Il Museo Rosenbach si è formato in una fase storica molto politicizzata in cui le ideologie si confrontavano aspramente; nessuno di noi, tuttavia, ha pensato di realizzare una musica schierata in senso reazionario o rivoluzionario. L’incidente/equivoco che ci ha coinvolto è stato il risultato di un’ interpretazione superficiale del nostro lavoro. Riconosciamo che la copertina del disco, così nera e con il busto di Mussolini, si prestava ad essere etichettata “fascista”. Il riferimento a Nietzsche, poi, che in quegli anni era considerato erroneamente l’ideologo del nazismo, ha ulteriormente peggiorato la situazione. Ricordiamo però che nelle note di copertina dell’album avevano indirizzato l’ascoltatore sul modo in cui avevamo affrontato il pensiero di questo filosofo.

Come mai tanti anni di silenzio dopo Zarathustra?

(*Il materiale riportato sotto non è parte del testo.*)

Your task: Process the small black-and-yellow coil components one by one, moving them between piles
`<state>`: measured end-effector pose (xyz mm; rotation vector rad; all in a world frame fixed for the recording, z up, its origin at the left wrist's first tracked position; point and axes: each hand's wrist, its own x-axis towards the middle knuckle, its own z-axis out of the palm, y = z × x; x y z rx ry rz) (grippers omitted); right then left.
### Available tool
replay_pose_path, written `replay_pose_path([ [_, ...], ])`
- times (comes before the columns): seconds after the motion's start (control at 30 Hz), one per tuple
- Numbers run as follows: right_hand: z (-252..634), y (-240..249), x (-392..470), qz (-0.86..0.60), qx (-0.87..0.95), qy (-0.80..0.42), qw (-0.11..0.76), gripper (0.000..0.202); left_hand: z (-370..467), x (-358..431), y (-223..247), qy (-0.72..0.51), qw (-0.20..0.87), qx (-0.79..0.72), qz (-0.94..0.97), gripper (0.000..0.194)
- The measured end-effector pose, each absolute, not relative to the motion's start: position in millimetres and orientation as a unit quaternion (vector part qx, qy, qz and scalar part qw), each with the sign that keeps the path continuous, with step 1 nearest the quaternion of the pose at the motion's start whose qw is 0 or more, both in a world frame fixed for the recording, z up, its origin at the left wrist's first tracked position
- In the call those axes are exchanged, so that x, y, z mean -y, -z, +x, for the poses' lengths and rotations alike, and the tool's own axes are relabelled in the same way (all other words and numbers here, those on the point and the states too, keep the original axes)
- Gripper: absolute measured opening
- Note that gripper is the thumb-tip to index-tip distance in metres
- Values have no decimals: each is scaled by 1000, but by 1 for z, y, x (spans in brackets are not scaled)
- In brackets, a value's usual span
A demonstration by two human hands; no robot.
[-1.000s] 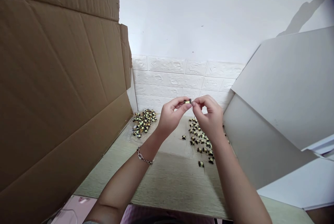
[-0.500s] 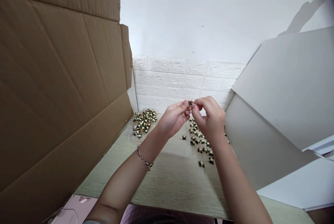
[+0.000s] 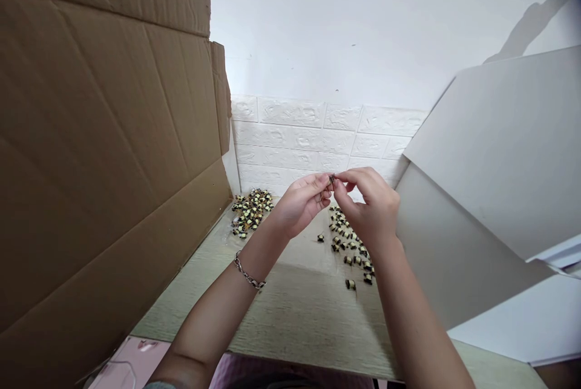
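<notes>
Above the table (image 3: 290, 310), the left hand (image 3: 300, 204) pinches a small dark part (image 3: 331, 182), its far side seemingly pinched by the right hand's (image 3: 367, 207) thumb and forefinger.

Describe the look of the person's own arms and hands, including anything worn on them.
Both the left hand and the right hand are bare, without gloves. A silver-toned chain-link bracelet circles the left wrist. The right wrist has nothing on it. The forearms are uncovered, and a bit of grey sleeve shows near the left elbow.
</notes>
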<state>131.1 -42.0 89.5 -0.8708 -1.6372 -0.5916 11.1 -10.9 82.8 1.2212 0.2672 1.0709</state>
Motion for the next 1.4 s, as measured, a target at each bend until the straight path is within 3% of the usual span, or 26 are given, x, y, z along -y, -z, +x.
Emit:
replay_pose_path([
  [0.7, 137, -84, 35, -312, 699, 349, 541, 14, 8, 13, -86, -513, 687, -103, 504, 14],
  [1.4, 138, -86, 36, -315, 718, 318, 533, 12, 6, 11, -85, -492, 706, -98, 500, 13],
])
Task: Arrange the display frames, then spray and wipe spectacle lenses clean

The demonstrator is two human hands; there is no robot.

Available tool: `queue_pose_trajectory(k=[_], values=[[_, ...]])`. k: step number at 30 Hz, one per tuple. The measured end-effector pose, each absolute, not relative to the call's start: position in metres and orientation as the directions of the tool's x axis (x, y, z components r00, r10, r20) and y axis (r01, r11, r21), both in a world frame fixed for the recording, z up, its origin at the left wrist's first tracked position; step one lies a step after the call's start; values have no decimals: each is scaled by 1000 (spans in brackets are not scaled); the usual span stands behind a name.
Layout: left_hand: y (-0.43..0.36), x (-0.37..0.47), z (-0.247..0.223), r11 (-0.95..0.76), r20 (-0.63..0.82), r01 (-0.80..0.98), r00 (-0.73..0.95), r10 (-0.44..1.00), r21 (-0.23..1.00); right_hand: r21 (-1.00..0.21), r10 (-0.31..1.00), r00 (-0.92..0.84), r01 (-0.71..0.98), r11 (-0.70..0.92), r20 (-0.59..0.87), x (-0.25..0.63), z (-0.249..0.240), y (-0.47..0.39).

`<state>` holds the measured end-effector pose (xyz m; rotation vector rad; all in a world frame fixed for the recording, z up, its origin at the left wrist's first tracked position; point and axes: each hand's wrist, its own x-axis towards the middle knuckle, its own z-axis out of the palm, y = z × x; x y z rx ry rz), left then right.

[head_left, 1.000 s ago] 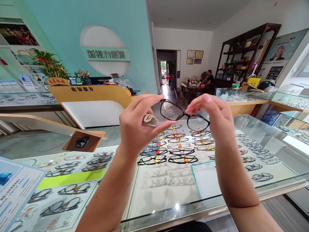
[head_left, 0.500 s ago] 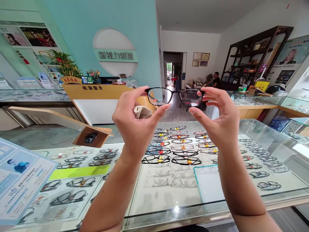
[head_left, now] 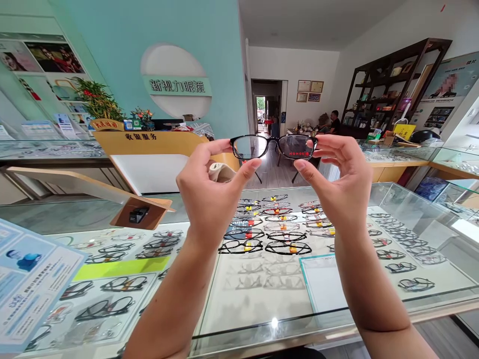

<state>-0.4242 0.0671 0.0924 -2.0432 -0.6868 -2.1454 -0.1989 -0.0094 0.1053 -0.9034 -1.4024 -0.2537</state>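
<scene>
Held up in front of me over the glass counter is a pair of black-framed eyeglasses (head_left: 273, 141), lenses upright and temples pointing away. My left hand (head_left: 213, 182) pinches the left end of the frame between thumb and fingers. A folded beige cloth (head_left: 221, 172) is tucked in that same palm. On the other side, my right hand (head_left: 339, 174) grips the right end of the frame by thumb and fingertips, its other fingers curled loosely. Red lettering shows on the right lens.
Rows of eyeglasses (head_left: 288, 248) lie inside the glass display counter (head_left: 254, 326). A blue leaflet (head_left: 33, 284) and a wooden stand (head_left: 138, 217) are at the left. Beyond are a cashier desk (head_left: 160, 167), a dark shelf unit (head_left: 389, 80) and a seated person (head_left: 334, 121).
The eyeglasses have tilted in my hands, so the temple ends now hang visible below the frame and the red lens lettering reads more clearly. Both hands keep their hold.
</scene>
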Motion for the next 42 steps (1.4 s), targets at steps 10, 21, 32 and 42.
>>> queue_pose_trajectory(k=[10,21,32,42], values=[[72,-422,89,-890,964,370,-95,249,267,-397,357,200,646,652,912,-196,105,-10],[80,-431,83,-884,956,383,11,293,267,-375,322,208,661,650,924,-200,103,-9],[94,-430,88,-862,922,347,-19,387,370,-351,286,216,714,606,933,-205,104,-10],[105,-434,87,-878,934,365,53,353,311,-379,348,193,687,620,918,-197,99,-6]])
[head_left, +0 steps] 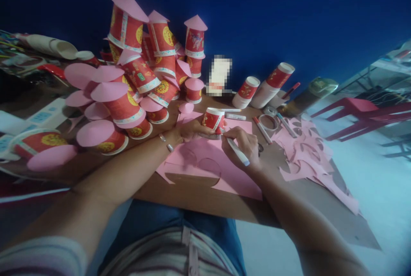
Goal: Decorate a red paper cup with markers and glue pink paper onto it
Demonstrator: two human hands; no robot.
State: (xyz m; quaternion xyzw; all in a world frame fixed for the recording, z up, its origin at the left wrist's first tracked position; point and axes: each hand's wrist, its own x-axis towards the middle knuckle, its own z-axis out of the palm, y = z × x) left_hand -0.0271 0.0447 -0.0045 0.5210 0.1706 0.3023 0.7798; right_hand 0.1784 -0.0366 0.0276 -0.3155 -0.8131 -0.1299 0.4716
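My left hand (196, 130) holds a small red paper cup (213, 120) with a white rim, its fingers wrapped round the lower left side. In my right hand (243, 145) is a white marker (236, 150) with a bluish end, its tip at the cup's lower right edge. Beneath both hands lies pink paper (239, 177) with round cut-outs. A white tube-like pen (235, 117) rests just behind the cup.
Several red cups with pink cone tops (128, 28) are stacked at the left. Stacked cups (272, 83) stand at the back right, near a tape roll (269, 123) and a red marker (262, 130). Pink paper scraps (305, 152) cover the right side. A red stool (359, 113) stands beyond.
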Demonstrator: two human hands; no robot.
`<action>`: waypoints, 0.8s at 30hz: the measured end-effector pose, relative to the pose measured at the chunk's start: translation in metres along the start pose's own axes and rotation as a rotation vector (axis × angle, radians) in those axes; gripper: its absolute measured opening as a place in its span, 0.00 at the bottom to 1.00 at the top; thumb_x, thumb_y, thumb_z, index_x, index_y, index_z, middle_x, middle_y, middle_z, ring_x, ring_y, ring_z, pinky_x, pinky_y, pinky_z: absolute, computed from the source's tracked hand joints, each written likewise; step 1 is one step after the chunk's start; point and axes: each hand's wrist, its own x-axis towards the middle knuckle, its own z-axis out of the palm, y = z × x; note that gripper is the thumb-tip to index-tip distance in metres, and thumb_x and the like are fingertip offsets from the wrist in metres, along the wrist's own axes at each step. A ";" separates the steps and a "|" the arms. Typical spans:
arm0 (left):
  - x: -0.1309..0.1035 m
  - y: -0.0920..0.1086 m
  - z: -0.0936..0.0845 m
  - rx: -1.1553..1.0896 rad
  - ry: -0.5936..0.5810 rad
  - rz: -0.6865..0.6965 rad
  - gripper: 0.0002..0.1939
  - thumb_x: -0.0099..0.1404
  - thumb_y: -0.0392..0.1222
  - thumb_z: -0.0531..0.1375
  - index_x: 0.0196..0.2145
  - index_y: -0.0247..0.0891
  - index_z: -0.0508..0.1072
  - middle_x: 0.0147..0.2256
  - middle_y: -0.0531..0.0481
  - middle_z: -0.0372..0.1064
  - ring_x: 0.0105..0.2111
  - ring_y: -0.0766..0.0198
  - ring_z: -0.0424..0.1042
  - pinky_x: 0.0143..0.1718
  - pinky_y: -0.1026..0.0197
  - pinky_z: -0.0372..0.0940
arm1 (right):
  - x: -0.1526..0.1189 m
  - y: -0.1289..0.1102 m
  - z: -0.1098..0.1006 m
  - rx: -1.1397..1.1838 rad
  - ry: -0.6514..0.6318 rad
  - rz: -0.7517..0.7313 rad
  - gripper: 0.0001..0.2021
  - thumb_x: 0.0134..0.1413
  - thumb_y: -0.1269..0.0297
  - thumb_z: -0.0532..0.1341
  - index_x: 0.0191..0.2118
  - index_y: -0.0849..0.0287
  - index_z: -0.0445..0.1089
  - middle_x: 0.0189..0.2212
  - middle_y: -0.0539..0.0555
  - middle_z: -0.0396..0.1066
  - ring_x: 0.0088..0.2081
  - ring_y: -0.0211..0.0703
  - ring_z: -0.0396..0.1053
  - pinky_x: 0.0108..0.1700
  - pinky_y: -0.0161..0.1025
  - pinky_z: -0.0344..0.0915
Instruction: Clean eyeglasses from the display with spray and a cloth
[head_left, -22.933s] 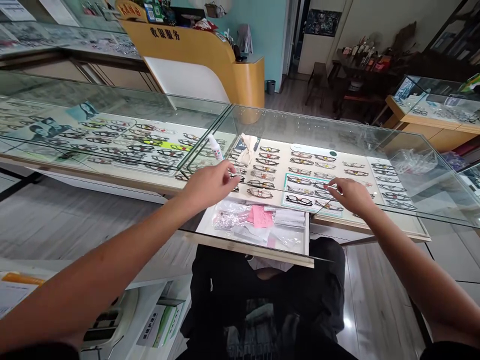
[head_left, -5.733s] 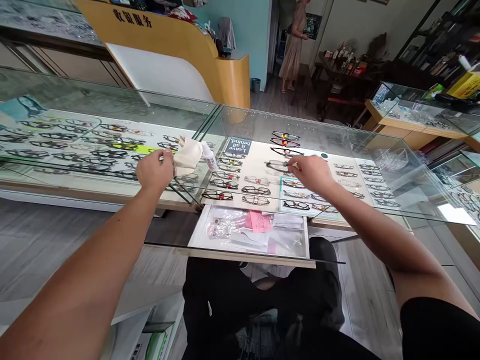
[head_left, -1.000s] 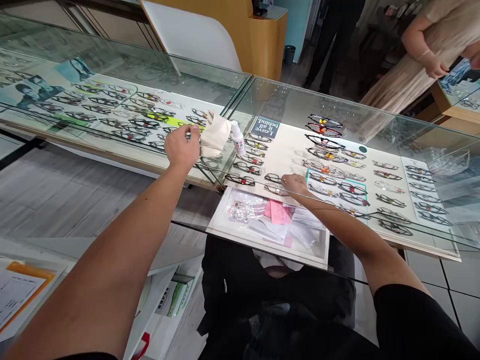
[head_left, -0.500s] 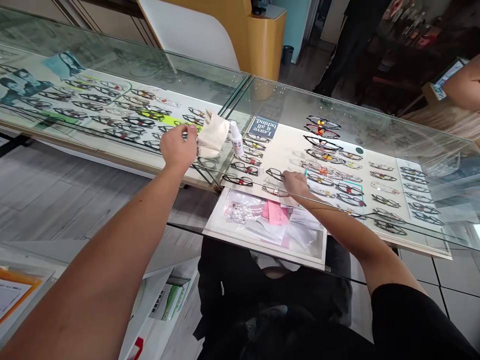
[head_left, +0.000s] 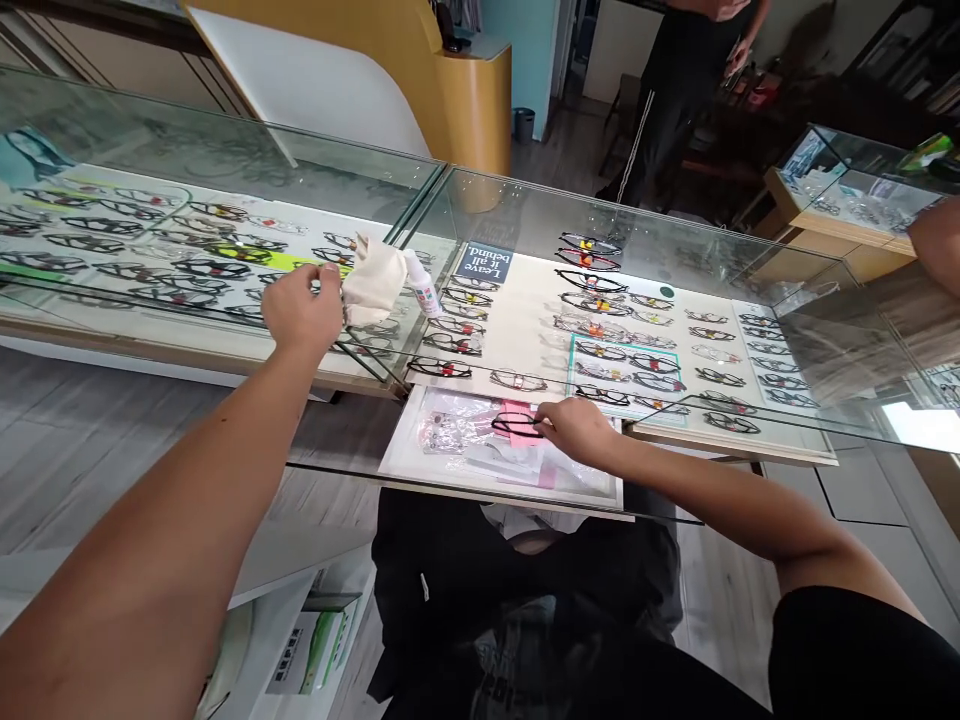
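Note:
My right hand [head_left: 577, 430] pinches a pair of dark-framed eyeglasses [head_left: 514, 425] by one side, above an open drawer [head_left: 401, 440] with pink paper and clear plastic bags. Over the glass counter, my left hand [head_left: 304, 308] has its fingers curled; whatever they grip, if anything, is hidden. Right beside its fingertips is a crumpled cream cloth [head_left: 373, 283], and I cannot tell whether the hand holds it. A small white spray bottle [head_left: 422, 287] stands tilted in view next to the cloth.
Rows of eyeglass frames [head_left: 600, 372] lie inside the glass display case [head_left: 517, 210], near a dark blue sign [head_left: 484, 263]. A person in dark trousers [head_left: 660, 110] stands beyond it. A white chair [head_left: 315, 75] is behind the counter. An open white cabinet [head_left: 259, 640] sits lower left.
My right hand has drawn the eyeglasses back from the display board to above the open drawer. The left hand stays by the cloth while the whole view shifts.

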 end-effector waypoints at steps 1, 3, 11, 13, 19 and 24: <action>0.000 0.000 0.000 0.003 -0.001 -0.003 0.24 0.76 0.58 0.51 0.42 0.40 0.81 0.38 0.40 0.77 0.41 0.49 0.70 0.47 0.51 0.61 | -0.008 -0.003 -0.003 0.013 -0.004 -0.013 0.15 0.74 0.57 0.59 0.56 0.51 0.80 0.45 0.56 0.86 0.48 0.51 0.82 0.43 0.39 0.65; 0.000 0.000 0.000 0.011 -0.001 0.003 0.25 0.76 0.58 0.50 0.41 0.40 0.81 0.37 0.40 0.76 0.40 0.48 0.70 0.46 0.50 0.61 | -0.026 -0.009 -0.014 0.043 -0.006 -0.050 0.14 0.74 0.56 0.60 0.56 0.51 0.80 0.44 0.55 0.86 0.46 0.50 0.82 0.42 0.39 0.65; 0.000 -0.001 0.000 0.013 -0.002 0.040 0.26 0.76 0.58 0.49 0.40 0.39 0.81 0.32 0.41 0.73 0.37 0.50 0.68 0.43 0.51 0.59 | -0.064 0.006 -0.091 -0.139 0.227 0.085 0.16 0.76 0.54 0.57 0.56 0.51 0.80 0.40 0.57 0.86 0.42 0.53 0.82 0.39 0.40 0.62; 0.000 -0.001 0.000 0.012 0.000 0.041 0.25 0.76 0.58 0.49 0.40 0.39 0.81 0.33 0.41 0.74 0.37 0.50 0.68 0.43 0.51 0.59 | -0.057 0.019 -0.103 -0.183 0.278 0.154 0.16 0.75 0.55 0.58 0.54 0.51 0.80 0.41 0.57 0.86 0.42 0.53 0.81 0.39 0.41 0.63; 0.000 -0.002 -0.001 0.007 -0.010 0.030 0.25 0.77 0.57 0.50 0.40 0.40 0.80 0.35 0.41 0.75 0.39 0.49 0.70 0.43 0.52 0.59 | -0.032 0.044 -0.105 -0.239 0.259 0.245 0.15 0.73 0.58 0.58 0.53 0.53 0.81 0.42 0.59 0.85 0.44 0.56 0.81 0.41 0.42 0.65; -0.001 -0.002 -0.001 0.008 -0.010 0.030 0.26 0.77 0.57 0.50 0.43 0.39 0.82 0.36 0.40 0.77 0.39 0.49 0.70 0.44 0.52 0.59 | -0.024 0.050 -0.102 -0.229 0.260 0.268 0.15 0.73 0.57 0.59 0.54 0.51 0.81 0.44 0.60 0.85 0.47 0.57 0.81 0.43 0.43 0.67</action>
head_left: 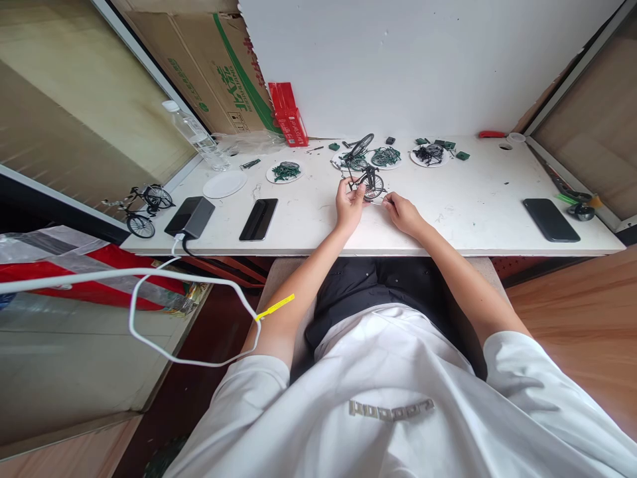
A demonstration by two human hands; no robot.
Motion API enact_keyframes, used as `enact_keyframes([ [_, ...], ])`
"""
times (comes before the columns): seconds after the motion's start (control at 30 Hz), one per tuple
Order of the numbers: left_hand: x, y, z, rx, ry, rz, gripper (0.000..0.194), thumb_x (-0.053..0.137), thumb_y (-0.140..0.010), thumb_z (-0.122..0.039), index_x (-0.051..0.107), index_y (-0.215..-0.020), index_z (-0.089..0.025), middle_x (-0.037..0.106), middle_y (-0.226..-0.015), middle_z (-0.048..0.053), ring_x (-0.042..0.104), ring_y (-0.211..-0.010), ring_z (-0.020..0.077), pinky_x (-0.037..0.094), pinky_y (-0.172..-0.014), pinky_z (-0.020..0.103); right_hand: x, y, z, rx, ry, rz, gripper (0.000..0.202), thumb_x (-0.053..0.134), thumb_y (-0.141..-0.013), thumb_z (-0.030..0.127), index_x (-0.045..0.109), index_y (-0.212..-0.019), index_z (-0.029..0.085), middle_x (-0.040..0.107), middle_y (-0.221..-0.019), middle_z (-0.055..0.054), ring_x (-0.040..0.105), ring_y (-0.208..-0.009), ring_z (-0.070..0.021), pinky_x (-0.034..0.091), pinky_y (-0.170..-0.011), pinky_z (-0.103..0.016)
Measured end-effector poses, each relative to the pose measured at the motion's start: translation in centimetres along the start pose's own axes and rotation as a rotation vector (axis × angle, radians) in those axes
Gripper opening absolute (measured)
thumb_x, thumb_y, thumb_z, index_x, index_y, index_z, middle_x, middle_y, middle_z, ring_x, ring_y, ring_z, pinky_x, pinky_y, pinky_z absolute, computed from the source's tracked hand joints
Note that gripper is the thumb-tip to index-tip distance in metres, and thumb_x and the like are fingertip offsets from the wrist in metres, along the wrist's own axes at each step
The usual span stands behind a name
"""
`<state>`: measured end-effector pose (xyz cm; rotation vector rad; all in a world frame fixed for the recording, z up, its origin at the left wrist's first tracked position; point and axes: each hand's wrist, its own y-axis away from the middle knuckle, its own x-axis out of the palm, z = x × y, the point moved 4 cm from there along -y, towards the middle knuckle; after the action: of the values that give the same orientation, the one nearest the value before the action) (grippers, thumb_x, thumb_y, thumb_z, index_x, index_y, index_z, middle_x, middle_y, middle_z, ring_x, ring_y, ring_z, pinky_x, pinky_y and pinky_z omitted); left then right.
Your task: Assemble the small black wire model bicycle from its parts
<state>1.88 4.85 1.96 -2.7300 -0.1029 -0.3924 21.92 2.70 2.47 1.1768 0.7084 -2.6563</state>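
Note:
My left hand is closed on a black model bicycle, raised a little above the white table. One spoked wheel is just right of my left fingers, and the other end points away toward the plates. My right hand is beside the near wheel with thumb and fingers pinched together. Something thin seems to show at its fingertips, too small to make out. Behind the bicycle, a white plate carries dark green small parts. Another plate to its right holds black parts.
A finished-looking model bicycle stands at the left, near a grey power block with cables. Phones lie at left and right. A bottle, a red box and a red-handled tool are at the back.

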Motion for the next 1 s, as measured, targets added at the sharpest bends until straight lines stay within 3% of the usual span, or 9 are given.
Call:
enact_keyframes([
  [0.27,0.0,0.0,0.0,0.028,-0.072,0.03,0.069,0.084,-0.091,-0.08,0.059,-0.127,-0.027,0.078,-0.093,0.004,0.084,-0.088,0.02,0.068,-0.072,0.026,0.2,0.0,-0.1,0.023,0.064,0.014,0.037,0.039,-0.114,0.054,0.06,-0.121,0.024,0.08,-0.112,-0.018,0.07,-0.095,-0.0348,0.048,-0.08,-0.041],
  [0.47,0.2,0.3,0.2,0.017,-0.069,0.046,0.072,0.085,-0.091,-0.079,0.057,-0.132,-0.026,0.081,-0.102,0.006,0.087,-0.092,0.0233,0.069,-0.074,0.028,0.1,-0.1,-0.1,0.04,0.042,-0.017,0.039,0.042,-0.113,0.057,0.06,-0.12,0.024,0.079,-0.099,-0.016,0.067,-0.085,-0.0332,0.049,-0.082,-0.042],
  [0.67,0.6,0.5,0.7,-0.07,-0.033,0.05,0.081,0.099,-0.08,-0.068,0.054,-0.132,-0.025,0.08,-0.107,0.008,0.087,-0.1,0.0254,0.072,-0.084,0.035,-0.1,-0.1,-0.4,0.069,-0.009,-0.087,0.042,0.045,-0.113,0.064,0.06,-0.119,0.024,0.077,-0.095,-0.014,0.066,-0.086,-0.0329,0.05,-0.082,-0.042],
  [0.87,0.7,0.4,1.3,-0.08,-0.005,0.068,0.1,0.113,-0.06,-0.044,0.052,-0.137,-0.027,0.083,-0.117,0.009,0.086,-0.094,0.0211,0.07,-0.098,0.039,-0.1,-0.1,-0.8,0.089,-0.04,-0.142,0.044,0.047,-0.112,0.066,0.06,-0.118,0.025,0.077,-0.096,-0.013,0.065,-0.085,-0.0307,0.049,-0.081,-0.041],
  [1.0,0.6,0.2,2.0,-0.099,-0.009,0.11,0.102,0.112,-0.059,-0.039,0.049,-0.14,-0.027,0.083,-0.121,0.011,0.087,-0.098,0.0238,0.07,-0.102,0.045,-0.4,-0.2,-0.7,0.102,-0.074,-0.17,0.044,0.049,-0.111,0.067,0.061,-0.114,0.025,0.073,-0.087,-0.009,0.061,-0.08,-0.0284,0.048,-0.08,-0.04],
])
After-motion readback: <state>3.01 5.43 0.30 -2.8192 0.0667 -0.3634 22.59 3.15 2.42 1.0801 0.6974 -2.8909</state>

A parte Giancarlo Golzi, che ha avuto una carriera di successo coi Matia Bazar, gli altri membri storici Alberto Moreno e Stefano Galifi cosa hanno fatto quando il Museo Rosenbach non era in attività?

Moreno è diventato un insegnante di filosofia ma è rimasto nell’ambiente musicale collaborando con i Matia Bazar; Galifi ha aperto un pub a Genova dove si esibiva quasi tutte le sere in un repertorio rhythm and blues. Nessuno di noi avrebbe immaginato di risuonare Zarathustra on stage!

Come vi rapportate con gli altri mostri sacri del prog italiano? Siete amici di gruppi come Le Orme, PFM e Banco? Vi vedremo sul palco con qualcuno di loro prossimamente?

Conosciamo personalmente Franz Di Cioccio e Francesco Di Giacomo. Come Museo abbiamo suonato solo con la PFM partecipando alla manifestazione prog che si è svolta a Roma nell’estate scorsa. Siamo sempre stati ammiratori del Banco e riconosciamo nelle Orme il primo gruppo italiano che ha esplorato il sentiero del progressive.

Ultima domanda: il vostro ritorno è "una tantum" o siete tornati per restare?La seconda che hai detto.